Joyce Yang (Korean name 양희원, born 11 April 1986 in Seoul, Korea) is a classical pianist. Yang was awarded the silver medal at the 2005 Van Cliburn International Piano Competition at the age of 19. During the same competition, Joyce was also awarded both the Steven De Groote Memorial Award for Best Performance of Chamber Music, as well as the Beverley Taylor Smith Award for the Best Performance of a New Work.

Joyce Yang performed as soloist with the Kansas City Symphony for the world premiere of Jonathan Leshnoff's Piano Concerto in 2019.

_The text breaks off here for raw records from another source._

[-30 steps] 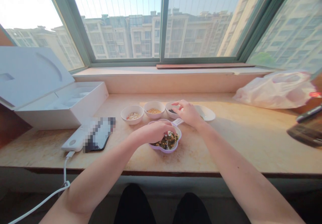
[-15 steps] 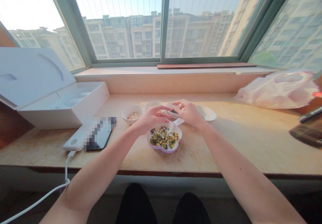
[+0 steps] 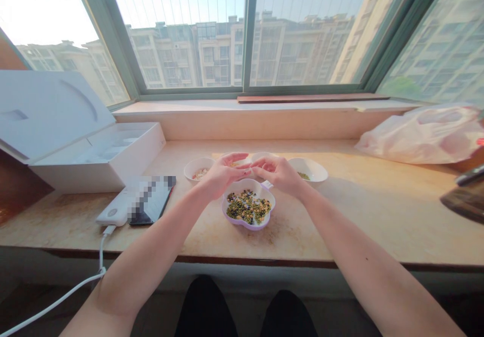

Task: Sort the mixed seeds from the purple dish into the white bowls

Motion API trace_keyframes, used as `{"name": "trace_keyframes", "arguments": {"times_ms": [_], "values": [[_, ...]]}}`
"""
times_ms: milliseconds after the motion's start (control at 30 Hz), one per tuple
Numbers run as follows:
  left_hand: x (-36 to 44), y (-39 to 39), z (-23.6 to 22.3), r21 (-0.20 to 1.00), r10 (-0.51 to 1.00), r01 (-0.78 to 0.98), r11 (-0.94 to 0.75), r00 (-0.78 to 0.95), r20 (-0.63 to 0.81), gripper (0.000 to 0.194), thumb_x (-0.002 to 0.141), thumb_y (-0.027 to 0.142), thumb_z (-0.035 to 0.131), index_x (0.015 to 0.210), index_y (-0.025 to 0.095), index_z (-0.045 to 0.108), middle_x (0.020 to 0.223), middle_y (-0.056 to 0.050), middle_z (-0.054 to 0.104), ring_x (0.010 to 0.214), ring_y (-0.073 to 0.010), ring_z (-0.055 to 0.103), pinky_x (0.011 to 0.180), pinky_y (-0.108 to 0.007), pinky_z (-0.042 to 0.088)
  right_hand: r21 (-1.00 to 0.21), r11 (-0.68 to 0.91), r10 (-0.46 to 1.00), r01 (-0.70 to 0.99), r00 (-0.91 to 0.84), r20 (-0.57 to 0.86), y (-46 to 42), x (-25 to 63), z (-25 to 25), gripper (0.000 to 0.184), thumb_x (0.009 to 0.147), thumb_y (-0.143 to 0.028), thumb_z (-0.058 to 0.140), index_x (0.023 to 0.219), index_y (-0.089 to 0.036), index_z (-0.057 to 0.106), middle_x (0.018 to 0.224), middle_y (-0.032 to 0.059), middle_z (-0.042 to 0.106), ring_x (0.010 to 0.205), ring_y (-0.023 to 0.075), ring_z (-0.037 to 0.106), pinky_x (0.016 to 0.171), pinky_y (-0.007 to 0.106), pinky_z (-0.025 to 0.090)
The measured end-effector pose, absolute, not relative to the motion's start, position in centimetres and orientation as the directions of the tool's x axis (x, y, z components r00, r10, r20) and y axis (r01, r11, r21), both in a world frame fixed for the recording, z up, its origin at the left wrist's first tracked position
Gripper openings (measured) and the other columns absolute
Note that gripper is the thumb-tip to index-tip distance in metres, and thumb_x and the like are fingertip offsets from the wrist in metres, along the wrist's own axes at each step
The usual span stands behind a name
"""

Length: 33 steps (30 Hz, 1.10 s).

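My left hand [image 3: 223, 173] and my right hand [image 3: 278, 171] meet at the fingertips above a purple-rimmed, flower-shaped white dish [image 3: 235, 211]. That dish holds mixed green and yellow beans and dark seeds. Behind my hands stand white bowls: one with pale nuts [image 3: 198, 174], one with yellow grains [image 3: 242, 159], mostly hidden by my left hand, and one [image 3: 262, 154], its contents hidden. A shallow white dish [image 3: 312, 168] with a few green beans lies to the right. Neither hand touches the dishes, and I cannot tell whether my right fingers pinch anything small.
A stone windowsill ledge [image 3: 75, 226] carries an open white box [image 3: 94, 148] at left, plus a white power bank [image 3: 115, 211] with a cable and a partly blurred phone [image 3: 149, 203]. A plastic bag [image 3: 423, 135] lies at right, below the window.
My left hand has risen out of the bean dish and moved right over the bowls, now meeting my right hand's fingertips. The beans are uncovered, and my right hand has shifted slightly away from the dark-seed bowl.
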State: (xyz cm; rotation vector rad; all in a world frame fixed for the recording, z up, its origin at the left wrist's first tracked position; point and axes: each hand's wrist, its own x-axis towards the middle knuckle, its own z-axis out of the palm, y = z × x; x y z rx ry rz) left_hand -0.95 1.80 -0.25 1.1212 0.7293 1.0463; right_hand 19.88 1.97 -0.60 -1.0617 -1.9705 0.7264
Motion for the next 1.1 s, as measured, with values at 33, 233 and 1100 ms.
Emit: {"name": "trace_keyframes", "arguments": {"times_ms": [33,233,1100], "values": [[-0.9,1.8,-0.3,0.956,0.929,-0.281,0.082,0.370,0.029,0.051,0.074,-0.003,0.073,0.122,0.015,0.066,0.127,-0.015,0.071,0.123,-0.0242,0.069,0.109,-0.040,0.055,-0.761,0.492,0.859,0.423,-0.380,0.344,1.8,19.8,-0.7,0.031,0.089,-0.048,0.070,0.101,-0.021,0.081,0.084,0.0055,0.075,0.070,0.0177,0.060,0.063,0.032,0.047],[-0.7,1.4,-0.5,0.985,0.923,-0.172,0.030,0.384,0.039,0.053,0.079,0.000,0.069,0.129,0.015,0.065,0.119,-0.013,0.075,0.113,-0.0220,0.073,0.106,-0.040,0.056,-0.786,0.494,0.841,0.373,-0.436,0.322,1.8,19.0,-1.6,0.032,0.086,-0.049,0.075,0.098,-0.021,0.082,0.078,0.0036,0.071,0.068,0.0159,0.056,0.064,0.032,0.046],[-0.8,-0.8,-0.4,0.177,0.493,0.481,-0.859,0.869,0.034,0.029,0.086,0.037,0.075,0.107,0.017,0.074,0.124,-0.010,0.067,0.119,-0.0257,0.064,0.107,-0.035,0.050,-0.407,0.254,0.899,0.877,-0.059,0.435,5.0,22.1,-2.1,0.026,0.095,-0.018,0.060,0.111,-0.018,0.081,0.106,0.0114,0.077,0.092,0.0231,0.070,0.088,0.034,0.051]]}}
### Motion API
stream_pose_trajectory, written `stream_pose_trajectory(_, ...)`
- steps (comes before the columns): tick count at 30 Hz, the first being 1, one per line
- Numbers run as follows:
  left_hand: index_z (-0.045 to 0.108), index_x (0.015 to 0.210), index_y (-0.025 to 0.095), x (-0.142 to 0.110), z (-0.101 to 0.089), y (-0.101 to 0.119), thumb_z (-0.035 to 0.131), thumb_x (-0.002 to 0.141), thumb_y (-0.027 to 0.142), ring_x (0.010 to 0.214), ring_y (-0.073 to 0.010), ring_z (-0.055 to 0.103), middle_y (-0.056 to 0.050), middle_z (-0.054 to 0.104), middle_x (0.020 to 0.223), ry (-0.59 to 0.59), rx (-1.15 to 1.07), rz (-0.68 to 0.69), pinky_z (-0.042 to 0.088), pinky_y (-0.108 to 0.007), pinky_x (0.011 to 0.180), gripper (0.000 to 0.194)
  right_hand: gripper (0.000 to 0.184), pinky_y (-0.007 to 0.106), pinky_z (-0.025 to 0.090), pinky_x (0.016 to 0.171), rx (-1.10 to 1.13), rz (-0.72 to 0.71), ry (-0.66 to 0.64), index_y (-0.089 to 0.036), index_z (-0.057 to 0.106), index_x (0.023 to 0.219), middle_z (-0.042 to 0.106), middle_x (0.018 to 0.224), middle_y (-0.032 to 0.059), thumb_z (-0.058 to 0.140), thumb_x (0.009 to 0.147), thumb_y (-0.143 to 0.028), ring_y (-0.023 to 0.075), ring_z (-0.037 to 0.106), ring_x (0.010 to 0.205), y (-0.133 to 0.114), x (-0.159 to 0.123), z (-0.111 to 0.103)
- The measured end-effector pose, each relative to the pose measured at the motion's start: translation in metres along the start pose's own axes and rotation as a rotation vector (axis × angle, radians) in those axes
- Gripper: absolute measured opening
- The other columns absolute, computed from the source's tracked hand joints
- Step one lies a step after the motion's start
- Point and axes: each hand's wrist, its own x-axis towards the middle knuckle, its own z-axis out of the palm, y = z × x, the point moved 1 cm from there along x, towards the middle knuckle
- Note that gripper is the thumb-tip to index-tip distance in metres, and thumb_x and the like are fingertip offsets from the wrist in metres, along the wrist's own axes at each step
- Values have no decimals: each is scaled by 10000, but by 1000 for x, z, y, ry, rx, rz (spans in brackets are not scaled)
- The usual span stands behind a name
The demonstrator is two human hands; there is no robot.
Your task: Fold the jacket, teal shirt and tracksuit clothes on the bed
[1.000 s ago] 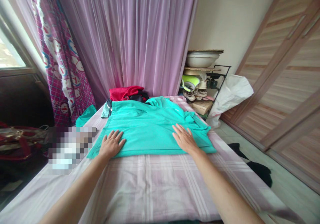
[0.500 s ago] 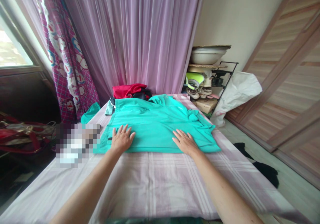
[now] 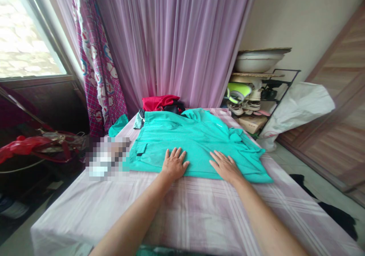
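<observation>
I view the checked cloth closest to the camera. Across the garment's near edge, my left hand and right hand rest palm down, apart, fingers spread; neither grips. The turquoise garment lies directly beneath both and extends forward of them. I judge its long axis as left to right. My hands straddle its middle: left nearer the end with the black tag, right nearer the rumpled end. Behind it lies the red cloth.
</observation>
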Motion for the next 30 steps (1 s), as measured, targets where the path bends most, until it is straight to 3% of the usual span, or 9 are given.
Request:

Yang began playing piano at age four as her aunt's first piano student. At age nine, Yang went to New York with her mother and aunt to play for Yoheved Kaplinsky.  At age ten she entered the Korean National Conservatory studying under Choong Mo Kang. In 1997 Joyce moved to New York and began studying in Juilliard's pre-college division with Kaplinsky. While in New York, she attended Ward Melville High School.

Yang graduated from Juilliard with special honor, as the recipient of the 2010 Arthur Rubinstein Prize.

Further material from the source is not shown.